** What the exercise asks **
Precise copying is required. Return the data below in full.

** Recorded information **

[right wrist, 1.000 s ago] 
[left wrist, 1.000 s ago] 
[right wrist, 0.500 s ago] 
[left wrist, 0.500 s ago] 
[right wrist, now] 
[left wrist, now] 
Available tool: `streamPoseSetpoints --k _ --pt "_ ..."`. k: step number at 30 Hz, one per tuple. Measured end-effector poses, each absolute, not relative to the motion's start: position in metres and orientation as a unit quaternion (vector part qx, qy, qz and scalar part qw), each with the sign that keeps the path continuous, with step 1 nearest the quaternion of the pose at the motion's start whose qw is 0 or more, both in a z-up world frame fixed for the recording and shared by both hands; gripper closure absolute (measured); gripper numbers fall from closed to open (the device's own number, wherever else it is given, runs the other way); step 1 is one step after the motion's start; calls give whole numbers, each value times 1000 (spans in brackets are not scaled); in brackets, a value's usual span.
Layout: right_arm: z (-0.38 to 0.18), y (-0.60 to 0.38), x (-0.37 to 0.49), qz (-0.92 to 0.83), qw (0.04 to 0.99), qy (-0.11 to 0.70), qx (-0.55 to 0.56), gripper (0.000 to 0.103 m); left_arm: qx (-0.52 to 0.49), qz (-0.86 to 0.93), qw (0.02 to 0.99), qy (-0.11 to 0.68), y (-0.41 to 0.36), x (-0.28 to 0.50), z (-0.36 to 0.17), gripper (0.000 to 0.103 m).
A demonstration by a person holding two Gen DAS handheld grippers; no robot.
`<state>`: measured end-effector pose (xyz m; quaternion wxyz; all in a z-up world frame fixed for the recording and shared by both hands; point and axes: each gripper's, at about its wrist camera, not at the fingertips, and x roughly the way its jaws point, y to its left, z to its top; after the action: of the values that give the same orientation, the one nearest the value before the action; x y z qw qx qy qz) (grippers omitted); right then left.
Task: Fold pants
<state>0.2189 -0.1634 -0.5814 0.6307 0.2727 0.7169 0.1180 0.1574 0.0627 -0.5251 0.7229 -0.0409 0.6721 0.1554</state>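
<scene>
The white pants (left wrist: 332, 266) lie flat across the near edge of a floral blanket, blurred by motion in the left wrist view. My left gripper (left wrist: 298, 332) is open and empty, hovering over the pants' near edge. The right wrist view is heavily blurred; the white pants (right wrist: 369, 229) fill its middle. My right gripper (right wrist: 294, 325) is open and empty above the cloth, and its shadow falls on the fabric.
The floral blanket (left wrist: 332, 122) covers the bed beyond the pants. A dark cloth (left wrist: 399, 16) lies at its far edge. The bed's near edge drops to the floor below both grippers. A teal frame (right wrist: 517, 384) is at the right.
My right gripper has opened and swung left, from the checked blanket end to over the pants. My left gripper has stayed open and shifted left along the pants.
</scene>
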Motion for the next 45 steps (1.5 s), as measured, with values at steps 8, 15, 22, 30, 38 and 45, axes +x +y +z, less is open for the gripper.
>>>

** Output **
[right wrist, 1.000 s ago] 
[left wrist, 1.000 s ago] 
[right wrist, 0.500 s ago] 
[left wrist, 0.500 s ago] 
[right wrist, now] 
[left wrist, now] 
Available tool: `streamPoseSetpoints --k _ --pt "_ ..."`. k: step number at 30 Hz, one per tuple. Measured end-effector poses, each absolute, not relative to the motion's start: position in metres and orientation as a unit quaternion (vector part qx, qy, qz and scalar part qw), each with the sign that keeps the path continuous, with step 1 nearest the quaternion of the pose at the motion's start whose qw is 0 or more, both in a z-up world frame fixed for the recording and shared by both hands; gripper closure absolute (measured); gripper numbers fall from closed to open (the device's own number, wherever else it is given, runs the other way); step 1 is one step after the motion's start; calls give whole numbers, each value times 1000 (spans in brackets are not scaled); in brackets, a value's usual span.
Layout: right_arm: z (-0.38 to 0.18), y (-0.60 to 0.38), x (-0.37 to 0.49), qz (-0.92 to 0.83), qw (0.04 to 0.99), qy (-0.11 to 0.70), qx (-0.55 to 0.56), gripper (0.000 to 0.103 m); left_arm: qx (-0.52 to 0.49), qz (-0.86 to 0.93), qw (0.02 to 0.99), qy (-0.11 to 0.68), y (-0.41 to 0.36), x (-0.28 to 0.50), z (-0.36 to 0.17), gripper (0.000 to 0.103 m).
A demonstration by a person holding two Gen DAS handheld grippers; no robot.
`<state>`: measured end-effector pose (xyz m; quaternion wxyz; all in a z-up world frame fixed for the recording and shared by both hands; point and axes: each gripper's, at about its wrist camera, not at the fingertips, and x roughly the way its jaws point, y to its left, z to its top; after the action: of the values that give the same orientation, the one nearest the value before the action; x y z qw qx qy qz) (grippers omitted); right then left.
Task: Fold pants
<state>0.2189 -0.1634 -0.5814 0.6307 0.2727 0.7169 0.1180 0.1574 0.0627 -0.5251 0.7229 -0.0409 0.6721 0.1554</state>
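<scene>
The white pants (left wrist: 332, 266) lie flat across the near edge of a floral blanket, blurred by motion in the left wrist view. My left gripper (left wrist: 298, 332) is open and empty, hovering over the pants' near edge. The right wrist view is heavily blurred; the white pants (right wrist: 369, 229) fill its middle. My right gripper (right wrist: 294, 325) is open and empty above the cloth, and its shadow falls on the fabric.
The floral blanket (left wrist: 332, 122) covers the bed beyond the pants. A dark cloth (left wrist: 399, 16) lies at its far edge. The bed's near edge drops to the floor below both grippers. A teal frame (right wrist: 517, 384) is at the right.
My right gripper has opened and swung left, from the checked blanket end to over the pants. My left gripper has stayed open and shifted left along the pants.
</scene>
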Motion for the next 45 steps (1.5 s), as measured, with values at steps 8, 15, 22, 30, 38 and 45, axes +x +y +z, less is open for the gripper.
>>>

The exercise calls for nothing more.